DATA BLOCK:
┌──

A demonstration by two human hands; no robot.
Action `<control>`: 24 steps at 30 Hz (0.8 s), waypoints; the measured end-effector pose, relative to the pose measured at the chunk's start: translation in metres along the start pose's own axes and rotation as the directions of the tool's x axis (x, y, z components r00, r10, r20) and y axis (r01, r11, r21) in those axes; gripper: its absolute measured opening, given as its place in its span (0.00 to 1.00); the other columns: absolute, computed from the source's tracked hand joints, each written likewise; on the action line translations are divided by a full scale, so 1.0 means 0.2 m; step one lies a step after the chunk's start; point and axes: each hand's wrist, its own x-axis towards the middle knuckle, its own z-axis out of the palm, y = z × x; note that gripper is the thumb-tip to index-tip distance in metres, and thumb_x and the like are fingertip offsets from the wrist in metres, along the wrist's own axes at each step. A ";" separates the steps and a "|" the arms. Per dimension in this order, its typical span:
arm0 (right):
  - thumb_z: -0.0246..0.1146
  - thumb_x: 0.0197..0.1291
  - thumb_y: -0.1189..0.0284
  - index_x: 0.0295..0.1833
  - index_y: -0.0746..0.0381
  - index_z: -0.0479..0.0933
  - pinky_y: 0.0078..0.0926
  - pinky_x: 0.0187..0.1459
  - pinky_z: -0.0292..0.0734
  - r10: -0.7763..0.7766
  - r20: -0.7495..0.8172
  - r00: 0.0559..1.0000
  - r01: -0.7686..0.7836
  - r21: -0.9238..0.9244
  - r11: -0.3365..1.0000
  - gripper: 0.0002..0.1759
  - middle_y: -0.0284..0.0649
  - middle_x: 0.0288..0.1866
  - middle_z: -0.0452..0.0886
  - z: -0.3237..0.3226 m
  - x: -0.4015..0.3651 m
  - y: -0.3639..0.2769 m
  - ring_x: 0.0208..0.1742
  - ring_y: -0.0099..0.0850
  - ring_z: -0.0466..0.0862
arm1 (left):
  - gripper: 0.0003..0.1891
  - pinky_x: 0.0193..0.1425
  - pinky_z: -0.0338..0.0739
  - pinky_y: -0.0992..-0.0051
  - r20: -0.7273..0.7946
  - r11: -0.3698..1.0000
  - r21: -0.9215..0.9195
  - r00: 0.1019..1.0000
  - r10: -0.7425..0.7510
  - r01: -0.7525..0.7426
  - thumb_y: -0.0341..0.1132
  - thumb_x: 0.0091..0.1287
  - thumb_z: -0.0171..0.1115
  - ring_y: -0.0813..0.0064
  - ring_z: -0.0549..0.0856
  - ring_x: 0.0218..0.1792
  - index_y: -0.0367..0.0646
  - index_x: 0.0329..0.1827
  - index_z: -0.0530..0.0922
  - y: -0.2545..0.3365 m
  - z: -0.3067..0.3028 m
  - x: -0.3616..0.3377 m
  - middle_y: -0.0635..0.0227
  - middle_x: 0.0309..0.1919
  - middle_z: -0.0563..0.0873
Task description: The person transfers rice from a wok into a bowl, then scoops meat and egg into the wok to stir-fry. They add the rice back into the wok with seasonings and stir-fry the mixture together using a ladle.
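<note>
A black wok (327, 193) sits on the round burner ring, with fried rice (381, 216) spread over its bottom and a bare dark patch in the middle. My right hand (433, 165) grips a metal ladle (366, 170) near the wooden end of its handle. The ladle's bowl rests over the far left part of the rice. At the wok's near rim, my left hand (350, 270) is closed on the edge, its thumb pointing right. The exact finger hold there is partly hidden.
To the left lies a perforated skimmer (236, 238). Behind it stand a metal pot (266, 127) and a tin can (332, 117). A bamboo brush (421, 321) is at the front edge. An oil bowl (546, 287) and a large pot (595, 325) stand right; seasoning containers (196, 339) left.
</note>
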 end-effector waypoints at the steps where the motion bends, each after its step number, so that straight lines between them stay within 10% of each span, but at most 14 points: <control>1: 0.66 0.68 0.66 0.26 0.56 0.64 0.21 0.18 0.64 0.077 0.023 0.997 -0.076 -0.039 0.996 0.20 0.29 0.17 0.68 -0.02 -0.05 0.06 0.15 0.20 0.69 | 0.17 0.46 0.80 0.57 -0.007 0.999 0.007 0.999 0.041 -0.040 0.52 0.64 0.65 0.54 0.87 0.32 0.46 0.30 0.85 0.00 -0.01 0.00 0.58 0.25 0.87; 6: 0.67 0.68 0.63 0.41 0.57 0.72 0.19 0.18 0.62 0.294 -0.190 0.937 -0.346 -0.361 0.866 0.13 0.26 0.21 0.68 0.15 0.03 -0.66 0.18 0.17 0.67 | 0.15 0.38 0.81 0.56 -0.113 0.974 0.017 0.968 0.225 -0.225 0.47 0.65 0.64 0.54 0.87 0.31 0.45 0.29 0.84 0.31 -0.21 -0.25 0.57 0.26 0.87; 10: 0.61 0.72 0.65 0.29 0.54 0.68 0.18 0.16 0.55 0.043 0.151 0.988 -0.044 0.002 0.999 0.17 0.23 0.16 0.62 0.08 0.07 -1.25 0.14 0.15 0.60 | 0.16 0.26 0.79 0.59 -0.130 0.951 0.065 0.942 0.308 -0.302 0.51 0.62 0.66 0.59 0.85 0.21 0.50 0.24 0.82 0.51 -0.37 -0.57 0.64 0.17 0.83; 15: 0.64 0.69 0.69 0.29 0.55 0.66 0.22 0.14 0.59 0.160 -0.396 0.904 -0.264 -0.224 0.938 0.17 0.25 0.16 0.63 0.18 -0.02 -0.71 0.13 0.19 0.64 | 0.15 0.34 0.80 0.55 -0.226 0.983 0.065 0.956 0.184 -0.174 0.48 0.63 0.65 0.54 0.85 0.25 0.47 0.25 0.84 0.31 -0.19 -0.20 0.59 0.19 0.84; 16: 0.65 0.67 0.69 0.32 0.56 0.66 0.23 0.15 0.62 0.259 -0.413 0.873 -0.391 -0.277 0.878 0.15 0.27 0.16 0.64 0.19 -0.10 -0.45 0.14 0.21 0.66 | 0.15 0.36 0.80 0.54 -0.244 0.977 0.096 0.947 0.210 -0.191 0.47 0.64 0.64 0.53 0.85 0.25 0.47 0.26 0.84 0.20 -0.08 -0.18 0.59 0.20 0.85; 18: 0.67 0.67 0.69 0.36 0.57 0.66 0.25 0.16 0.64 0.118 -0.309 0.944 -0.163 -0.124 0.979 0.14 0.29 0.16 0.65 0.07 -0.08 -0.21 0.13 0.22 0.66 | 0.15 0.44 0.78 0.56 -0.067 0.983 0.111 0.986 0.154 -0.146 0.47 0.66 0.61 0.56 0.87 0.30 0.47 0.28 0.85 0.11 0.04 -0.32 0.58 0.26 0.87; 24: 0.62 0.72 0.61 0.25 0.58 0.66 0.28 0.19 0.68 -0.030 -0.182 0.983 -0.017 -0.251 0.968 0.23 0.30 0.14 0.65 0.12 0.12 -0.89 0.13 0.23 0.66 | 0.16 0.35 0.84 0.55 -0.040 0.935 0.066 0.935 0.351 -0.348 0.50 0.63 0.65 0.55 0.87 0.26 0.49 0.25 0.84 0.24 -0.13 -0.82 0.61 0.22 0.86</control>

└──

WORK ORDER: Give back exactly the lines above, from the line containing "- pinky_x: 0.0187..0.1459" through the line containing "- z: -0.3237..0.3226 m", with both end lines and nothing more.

COMPLETED EXERCISE:
  - pinky_x: 0.0187..0.1459
  - pinky_z: -0.0292..0.0734
  - r10: -0.7763..0.7766
  - r20: -0.7495..0.8172
  - r00: 0.0559..1.0000
  - r01: -0.7686..0.7836
  - r21: -0.9238..0.9244
  - r11: -0.3365..1.0000
  - gripper: 0.0002..0.1759
  - middle_y: -0.0284..0.0649
  - middle_x: 0.0288..0.1866
  - middle_z: -0.0452..0.0886
  - z: -0.3237..0.3226 m

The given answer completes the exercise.